I, on the other hand, thought that the integration was innovative in a way that it made a continuous dialogue in regards to the "traditional" with the "contemporary" art practices of China.  (Both traditional and contemporary are in " " marks because the meanings and definitions of these two are contingent on the artists / spectators and their notions of the past as oppose to the here and now.) Although I did understand the problem that a museum curator (not one of the Met) pointed out to me and it was that the exhibition took away the political meanings of the contemporary Chinese works which, sought to address modern Chinese issues.  Nonetheless, considering context (geographical as well as curatorial) and audience (mostly European and American visitors, although quite a lot of Chinese visitors also but on a daily basis the aforementioned remains the majority), in this case I felt that there was no better way to introduce the works to the general public.

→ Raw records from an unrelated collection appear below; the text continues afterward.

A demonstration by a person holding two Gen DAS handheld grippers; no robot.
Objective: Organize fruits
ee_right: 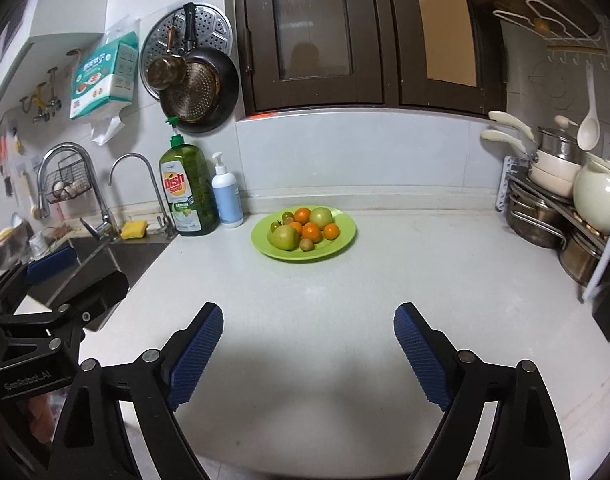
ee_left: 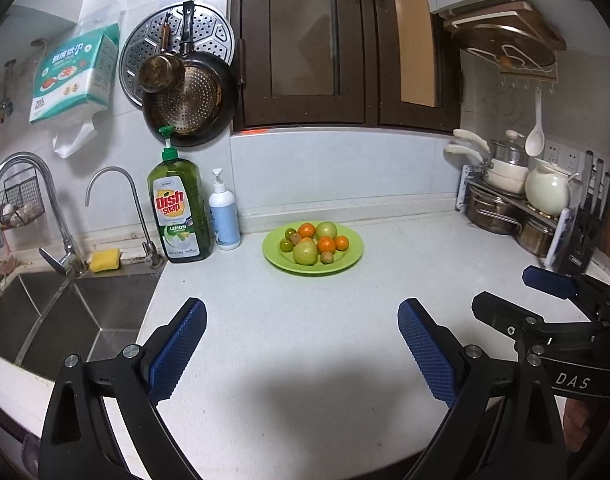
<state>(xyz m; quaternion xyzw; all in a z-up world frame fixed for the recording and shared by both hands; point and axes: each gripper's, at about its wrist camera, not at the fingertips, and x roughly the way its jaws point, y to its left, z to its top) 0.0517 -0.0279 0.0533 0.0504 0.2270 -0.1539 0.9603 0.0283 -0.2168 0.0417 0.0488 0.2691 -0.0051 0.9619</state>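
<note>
A green plate (ee_left: 351, 258) (ee_right: 341, 240) sits on the white counter near the back wall. It holds several fruits: two large green ones (ee_left: 305, 253) (ee_right: 283, 237), small oranges (ee_left: 326, 244) (ee_right: 311, 231), small green-brown ones (ee_left: 285, 245) and a brown one (ee_left: 326, 257). My left gripper (ee_left: 302, 312) is open and empty, well in front of the plate. My right gripper (ee_right: 308, 316) is open and empty, also in front of the plate. The right gripper also shows at the right edge of the left wrist view (ee_left: 517, 294), and the left gripper at the left edge of the right wrist view (ee_right: 79, 274).
A dish soap bottle (ee_left: 179, 210) (ee_right: 188, 196) and a white pump bottle (ee_left: 224, 213) (ee_right: 227, 196) stand left of the plate. A sink (ee_left: 53, 316) with faucets and a yellow sponge (ee_left: 104, 260) lies left. A rack of pots (ee_left: 517, 200) (ee_right: 565, 208) stands at the right.
</note>
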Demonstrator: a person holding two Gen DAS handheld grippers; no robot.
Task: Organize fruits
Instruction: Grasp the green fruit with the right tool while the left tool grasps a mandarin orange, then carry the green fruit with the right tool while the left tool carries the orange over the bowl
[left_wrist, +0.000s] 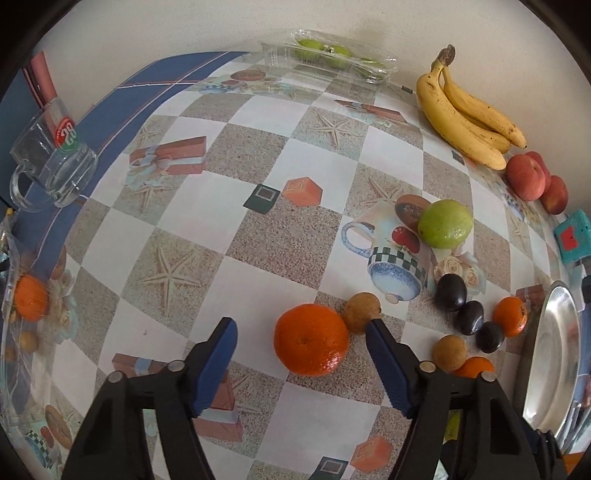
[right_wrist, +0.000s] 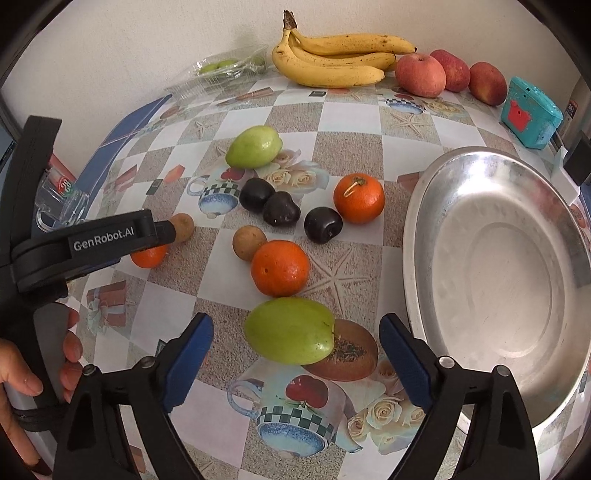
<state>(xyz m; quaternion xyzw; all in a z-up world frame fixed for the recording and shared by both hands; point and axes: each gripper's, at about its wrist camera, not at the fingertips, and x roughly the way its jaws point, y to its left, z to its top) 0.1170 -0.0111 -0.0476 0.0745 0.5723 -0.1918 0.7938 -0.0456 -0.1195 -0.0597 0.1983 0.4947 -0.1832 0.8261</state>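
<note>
Here, left gripper fingers apart around an orange on the desk, not touching; right gripper fingers apart around a green fruit, beside the metal tray.

You see a shiny, brushed metal tray on a smooth printed tabletop. A clear glass mug and glossy clear plastic box sit nearby. Your jaws carry matt blue ribbed pads.
</note>
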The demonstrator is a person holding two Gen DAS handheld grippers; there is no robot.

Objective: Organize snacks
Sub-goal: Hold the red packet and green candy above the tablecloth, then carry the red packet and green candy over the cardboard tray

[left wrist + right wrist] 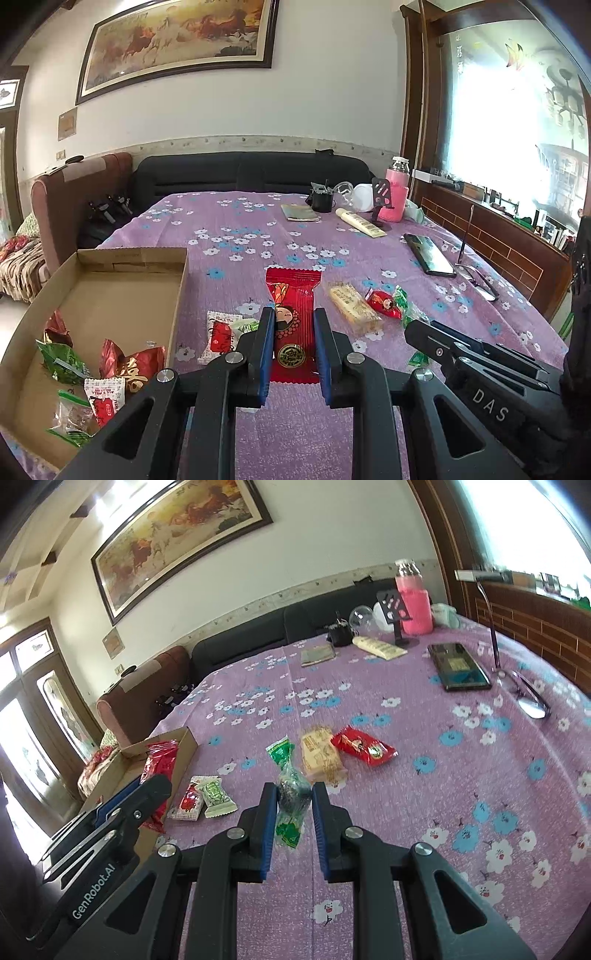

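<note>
L jaws grip red snack pack [293,325]; R jaws grip green-wrapped candy [291,794].

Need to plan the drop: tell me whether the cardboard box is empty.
No. The cardboard box already holds several wrapped snacks in red, green and white wrappers.

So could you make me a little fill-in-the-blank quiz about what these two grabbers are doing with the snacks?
1. The left gripper pinches a long ____ snack packet.
2. The right gripper pinches a twist-wrapped candy in ____ wrapper.
3. Sorted snacks lie inside an open ____ box.
4. The table wears a ____ floral cloth.

Missing words: red; green; cardboard; purple
</note>
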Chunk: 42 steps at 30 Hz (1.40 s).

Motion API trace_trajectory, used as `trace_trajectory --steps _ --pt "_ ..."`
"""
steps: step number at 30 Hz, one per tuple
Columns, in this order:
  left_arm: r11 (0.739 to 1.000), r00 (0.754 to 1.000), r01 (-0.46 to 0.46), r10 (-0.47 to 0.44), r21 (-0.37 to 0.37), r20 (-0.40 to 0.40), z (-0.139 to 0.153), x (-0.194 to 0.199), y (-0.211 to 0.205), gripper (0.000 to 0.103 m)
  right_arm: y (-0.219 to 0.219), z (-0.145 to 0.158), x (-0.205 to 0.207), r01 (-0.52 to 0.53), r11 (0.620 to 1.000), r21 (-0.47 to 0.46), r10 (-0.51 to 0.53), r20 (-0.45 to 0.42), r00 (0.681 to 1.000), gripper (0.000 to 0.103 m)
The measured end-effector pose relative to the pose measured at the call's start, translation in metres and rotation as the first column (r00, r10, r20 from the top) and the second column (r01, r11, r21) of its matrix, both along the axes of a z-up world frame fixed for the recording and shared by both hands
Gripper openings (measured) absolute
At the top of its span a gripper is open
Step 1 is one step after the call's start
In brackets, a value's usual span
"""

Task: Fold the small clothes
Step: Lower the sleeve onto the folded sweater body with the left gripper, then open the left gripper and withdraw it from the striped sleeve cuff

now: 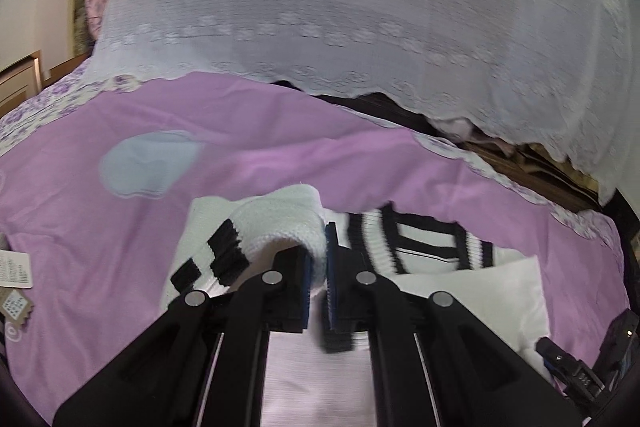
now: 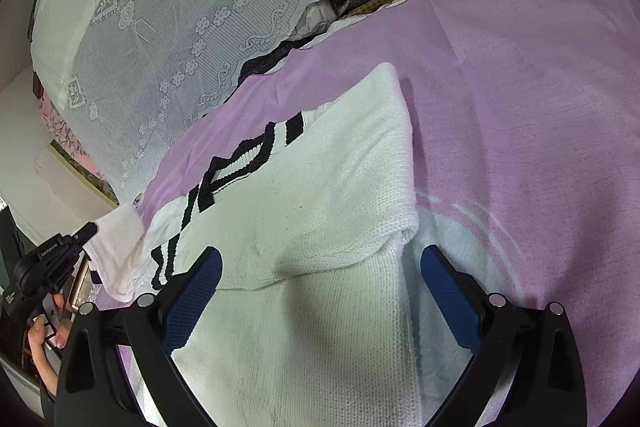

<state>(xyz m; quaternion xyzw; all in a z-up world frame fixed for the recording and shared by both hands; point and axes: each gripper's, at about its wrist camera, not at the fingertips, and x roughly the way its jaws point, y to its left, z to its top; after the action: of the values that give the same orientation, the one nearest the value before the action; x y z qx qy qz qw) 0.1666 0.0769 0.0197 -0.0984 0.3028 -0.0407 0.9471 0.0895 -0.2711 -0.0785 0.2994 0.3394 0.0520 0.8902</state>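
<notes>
Left gripper (image 1: 319,269) jaws pinching white sweater (image 2: 320,227) sleeve, right gripper (image 2: 320,267) jaws spread, lace cloth (image 2: 180,27) beyond.

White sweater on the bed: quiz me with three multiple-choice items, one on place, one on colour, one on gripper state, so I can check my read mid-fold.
1. What does the white sweater lie on?
A. a pink-purple bedspread
B. a wooden floor
C. a glass table

2. What colour are the stripes on its ribbed trim?
A. red
B. black
C. green

3. How do the two grippers stand?
A. both open
B. left gripper shut on the sleeve, right gripper open
C. both shut on cloth

Answers:
1. A: the pink-purple bedspread shows around the knit in both views.
2. B: dark bands cross the white ribbing.
3. B: the left gripper pinches the white knit sleeve between near-closed jaws, while the right gripper has its jaws spread wide over the sweater body.
</notes>
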Motion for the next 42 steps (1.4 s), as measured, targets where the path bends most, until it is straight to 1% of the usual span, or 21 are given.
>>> trace_trajectory --steps 5,9,14,18,22,23,24,25,27,28,30,31,33,36,38,40,41,42 --pt "0.999 0.999 0.045 -0.046 0.027 0.008 0.002 -0.001 -0.031 0.005 0.0 0.0 0.0 0.0 1.0 0.004 0.0 0.001 1.0 0.1" --pt "0.996 0.997 0.079 -0.08 0.031 0.007 0.002 0.0 -0.054 0.005 0.0 0.0 0.001 0.002 1.0 0.015 -0.002 0.003 1.0 0.1" --pt "0.99 0.991 0.136 -0.136 0.049 0.007 -0.004 -0.001 -0.094 0.005 -0.006 0.0 -0.002 0.023 0.998 0.058 -0.024 0.026 0.999 0.099" --pt "0.984 0.985 0.172 -0.172 0.037 -0.018 -0.018 0.003 -0.119 0.005 -0.01 0.0 -0.004 0.04 0.996 0.08 -0.043 0.041 0.998 0.099" --pt "0.972 0.971 0.231 -0.227 0.037 -0.079 -0.042 0.005 -0.135 0.006 -0.011 0.0 -0.005 0.052 0.995 0.09 -0.057 0.047 0.997 0.099" --pt "0.969 0.966 0.244 -0.24 0.035 -0.094 -0.048 0.005 -0.138 0.008 -0.012 -0.001 -0.005 0.055 0.994 0.092 -0.059 0.048 0.997 0.099" --pt "0.966 0.962 0.256 -0.251 0.034 -0.109 -0.053 0.005 -0.14 0.017 -0.012 -0.001 -0.005 0.055 0.994 0.093 -0.06 0.047 0.997 0.099" --pt "0.961 0.956 0.273 -0.266 0.035 -0.126 -0.059 0.005 -0.142 0.021 -0.012 -0.001 -0.005 0.056 0.994 0.092 -0.06 0.048 0.997 0.099" --pt "0.955 0.949 0.294 -0.287 0.037 -0.133 -0.063 0.003 -0.144 0.032 -0.012 -0.001 -0.005 0.056 0.994 0.092 -0.06 0.047 0.997 0.099" --pt "0.953 0.947 0.301 -0.294 0.039 -0.131 -0.063 0.002 -0.145 0.034 -0.012 -0.001 -0.005 0.056 0.994 0.093 -0.061 0.047 0.997 0.099" --pt "0.945 0.939 0.326 -0.321 0.025 -0.122 -0.059 -0.004 -0.142 0.045 -0.011 -0.001 -0.005 0.056 0.994 0.091 -0.06 0.047 0.997 0.099" --pt "0.941 0.936 0.337 -0.333 0.021 -0.118 -0.057 -0.006 -0.141 0.049 -0.011 -0.001 -0.005 0.056 0.994 0.091 -0.061 0.047 0.997 0.099" --pt "0.931 0.927 0.365 -0.361 0.026 -0.107 -0.049 -0.013 -0.137 0.067 -0.011 -0.001 -0.005 0.056 0.994 0.091 -0.061 0.047 0.997 0.099" --pt "0.913 0.911 0.404 -0.397 0.053 -0.109 -0.042 -0.023 -0.132 0.081 -0.011 -0.002 -0.004 0.057 0.994 0.089 -0.061 0.046 0.997 0.099" --pt "0.898 0.899 0.433 -0.422 0.084 -0.118 -0.038 -0.031 -0.123 0.087 -0.011 -0.002 -0.004 0.057 0.994 0.088 -0.061 0.045 0.997 0.099" --pt "0.89 0.895 0.44 -0.423 0.117 -0.143 -0.04 -0.035 -0.116 0.089 -0.01 -0.002 -0.004 0.057 0.995 0.084 -0.061 0.044 0.997 0.099" --pt "0.889 0.895 0.439 -0.421 0.127 -0.145 -0.04 -0.036 -0.112 0.089 -0.011 -0.002 -0.004 0.057 0.995 0.085 -0.061 0.044 0.997 0.099" --pt "0.894 0.904 0.424 -0.408 0.142 -0.13 -0.04 -0.039 -0.104 0.089 -0.01 -0.001 -0.004 0.058 0.995 0.085 -0.062 0.044 0.997 0.099"
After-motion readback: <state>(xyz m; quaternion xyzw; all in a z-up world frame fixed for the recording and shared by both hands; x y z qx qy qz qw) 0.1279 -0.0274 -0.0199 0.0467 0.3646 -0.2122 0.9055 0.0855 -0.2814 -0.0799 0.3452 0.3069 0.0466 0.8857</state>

China has had a long and complicated history of emperors and dictators, it is never easy to find one satisfying angle to view the integrity of the country and culture.  As a curator of a monumental show such as this one, one must have felt obliged to make choices.  Making choices involves choosing and eliminating, hence nothing can ever be presented with all of its intended meanings literally to everyone. To the happy and oblivious tourists who were snapping phone camera pictures at Xu Bing's Book from the Sky  because of its visual monumentality and fancy text-work, that was dismal in regards to trans-national cultural understanding.  Yet, there were also some Chinese visitors who understood the work a bit more deeply as in the time and political climate under which this work was produced (and I eavesdropped).  To those, the work didn't lose much of its true value.  Depending on the aspect of focus, I'd say both are plausible in terms of different modes of appreciation.  Yet, what I learned from visiting this exhibition (art and people) was that a clear cultural divide still exists between China and the West.  To reach the point of mutual understanding is still a long way ahead.

Xu Bing
Book From the Sky 1987–91
Installation of hand-printed books and ceiling and wall scrolls printed from wood letterpress type; ink on paper
Each book, open: 18 1/8 × 20 in. (46 × 51 cm); three ceiling scrolls, each: 38 in. × approx. 114 ft. 9 7/8 in. (96.5 × 3500 cm); each wall scroll: 9 ft. 2 1/4 in. × 39 3/8 in. (280 × 100 cm)
© Xu Bing
Lent by the artist
Courtesy: The Met

On the invention of a new language as the by-product of a global economy and the desire for a dominate presence on the global market, the ambitious Chinese people are adapting to Western terms and using loan-words in their everyday communication.  On the other hand, the government is looking to limit and reform the Chinese language in effort to rid of these Western terms such as "email" or "CEO" and etc..  It remains a dialogue between different opinions and agendas. 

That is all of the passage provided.